YOUR OBJECTIVE
Look through the listing below and report every line that contains "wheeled".
=== GIVEN INFORMATION ===
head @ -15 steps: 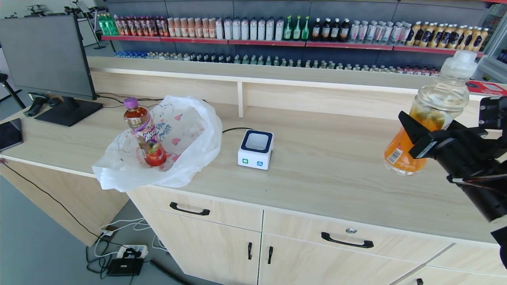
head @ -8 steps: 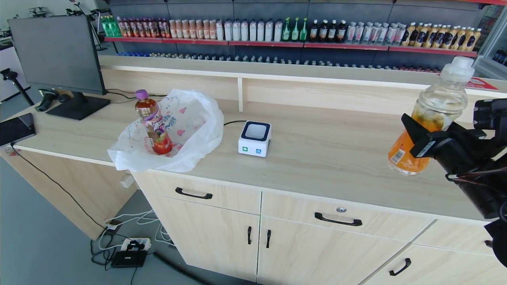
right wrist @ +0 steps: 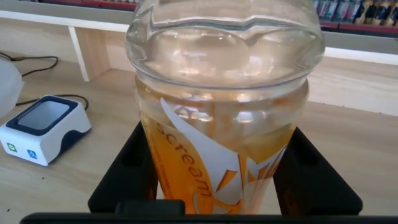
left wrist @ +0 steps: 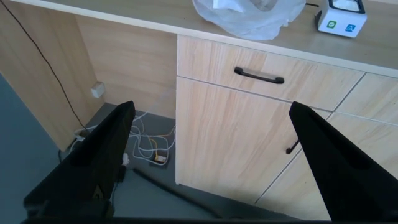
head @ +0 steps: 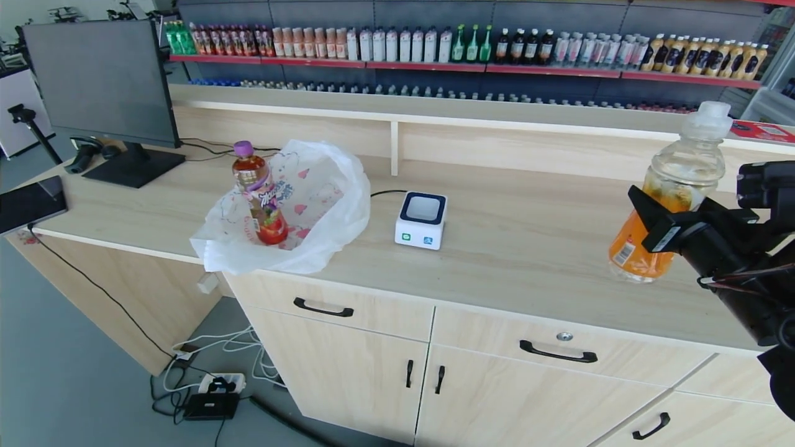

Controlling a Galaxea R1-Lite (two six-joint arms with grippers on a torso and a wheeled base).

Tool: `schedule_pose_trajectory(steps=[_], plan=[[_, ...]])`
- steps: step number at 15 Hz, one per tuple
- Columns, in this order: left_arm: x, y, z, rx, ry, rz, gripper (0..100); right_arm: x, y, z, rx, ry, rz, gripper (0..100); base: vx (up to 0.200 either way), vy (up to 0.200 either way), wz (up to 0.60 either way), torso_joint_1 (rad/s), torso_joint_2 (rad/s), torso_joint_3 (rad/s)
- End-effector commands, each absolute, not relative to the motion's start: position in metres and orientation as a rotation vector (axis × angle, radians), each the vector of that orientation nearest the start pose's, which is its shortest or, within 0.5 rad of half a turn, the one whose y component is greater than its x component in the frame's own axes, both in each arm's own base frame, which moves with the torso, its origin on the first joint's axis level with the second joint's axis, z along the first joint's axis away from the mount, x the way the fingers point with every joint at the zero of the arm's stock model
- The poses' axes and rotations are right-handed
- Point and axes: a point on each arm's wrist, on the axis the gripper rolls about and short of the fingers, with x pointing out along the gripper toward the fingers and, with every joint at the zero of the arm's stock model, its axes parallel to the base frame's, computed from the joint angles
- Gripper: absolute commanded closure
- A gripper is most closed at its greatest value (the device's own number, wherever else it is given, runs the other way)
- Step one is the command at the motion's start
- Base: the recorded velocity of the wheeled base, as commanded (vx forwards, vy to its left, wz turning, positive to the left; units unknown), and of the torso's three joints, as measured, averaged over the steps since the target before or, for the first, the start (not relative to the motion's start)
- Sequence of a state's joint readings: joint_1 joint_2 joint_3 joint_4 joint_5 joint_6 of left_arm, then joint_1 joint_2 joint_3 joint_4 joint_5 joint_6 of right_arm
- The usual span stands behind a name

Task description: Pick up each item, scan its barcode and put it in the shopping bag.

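Held item: the orange drink bottle (head: 667,198) is off the counter (head: 528,261), above its right end, pinched round its lower half by the right gripper (head: 674,226).
Right gripper state: its fingers are pressed against opposite sides of the bottle, the label between them.
Bottle axis: close to upright, leaning a little, with the white cap up and to the far right and the base down and to the near left.
Barcode: a small white patch low on the bottle's left side looks like the code; it faces sideways, not down.
Scanner (head: 422,218): stands on the counter well to the left of the bottle, its dark window facing up and its cable running off to the far side.
Key relation: the scanner lies left of the right gripper and lower, so the likely move is a carry to the left and a tilt that turns the code patch down toward the window.
Shopping bag (head: 329,205): lies open just beside the scanner on its left, with a purple-capped tea bottle (head: 261,195) standing in it.
Left gripper (left wrist: 211,107): fingers spread with nothing between them, hanging low before the cabinet front, below the bag.
Nearer arm: the left is closer to the bag, but the right carries the item and the scan falls to it.
Stage: judged as one item bagged, this one lifted and not yet scanned.
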State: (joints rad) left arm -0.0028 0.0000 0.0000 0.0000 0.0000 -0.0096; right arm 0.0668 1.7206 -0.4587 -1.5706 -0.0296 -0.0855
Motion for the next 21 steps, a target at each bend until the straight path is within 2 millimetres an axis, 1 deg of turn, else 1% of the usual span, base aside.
schedule_pose_trajectory(steps=[1, 4, 7, 10, 13, 18, 21], plan=[[-0.023, 0.000, 0.075, -0.011, 0.000, -0.002, 0, 0.267, 0.017, 0.184, -0.070, -0.309, 0.020, 100, 0.000, 0.200, 0.00, 0.002, -0.01, 0.002], [-0.023, 0.000, 0.075, -0.012, 0.000, -0.002, 0, 0.267, 0.017, 0.184, -0.070, -0.309, 0.020, 100, 0.000, 0.200, 0.00, 0.001, 0.00, 0.001], [-0.023, 0.000, 0.075, -0.012, 0.000, -0.002, 0, 0.260, 0.017, 0.184, -0.070, -0.305, 0.022, 100, 0.000, 0.200, 0.00, -0.001, 0.00, 0.001], [-0.023, 0.000, 0.075, -0.012, 0.000, -0.002, 0, 0.248, 0.016, 0.184, -0.071, -0.299, 0.024, 100, 0.000, 0.200, 0.00, 0.004, 0.00, 0.002], [-0.023, 0.000, 0.075, -0.012, 0.000, -0.003, 0, 0.245, 0.016, 0.186, -0.072, -0.305, 0.022, 100, 0.000, 0.200, 0.00, 0.001, 0.01, 0.001], [-0.023, 0.000, 0.075, -0.011, 0.000, -0.002, 0, 0.245, 0.016, 0.183, -0.074, -0.296, 0.023, 100, 0.000, 0.000, 0.00, 0.000, 0.00, 0.000], [-0.023, 0.000, 0.075, -0.009, 0.000, -0.003, 0, 0.245, 0.016, 0.183, -0.074, -0.293, 0.025, 100, 0.200, 0.000, 0.00, -0.006, -0.01, 0.005]])
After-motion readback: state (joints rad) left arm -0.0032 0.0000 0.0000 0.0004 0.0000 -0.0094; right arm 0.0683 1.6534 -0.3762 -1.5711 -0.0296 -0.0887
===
YOUR SOLUTION
Controlling a Galaxea R1-Lite (two six-joint arms with grippers on a torso and a wheeled base).
- Base: the recorded velocity of the wheeled base, as commanded (vx forwards, vy to its left, wz turning, positive to the left; units unknown), and of the torso's three joints, as measured, averaged over the steps since the target before or, for the first, the start (not relative to the motion's start)

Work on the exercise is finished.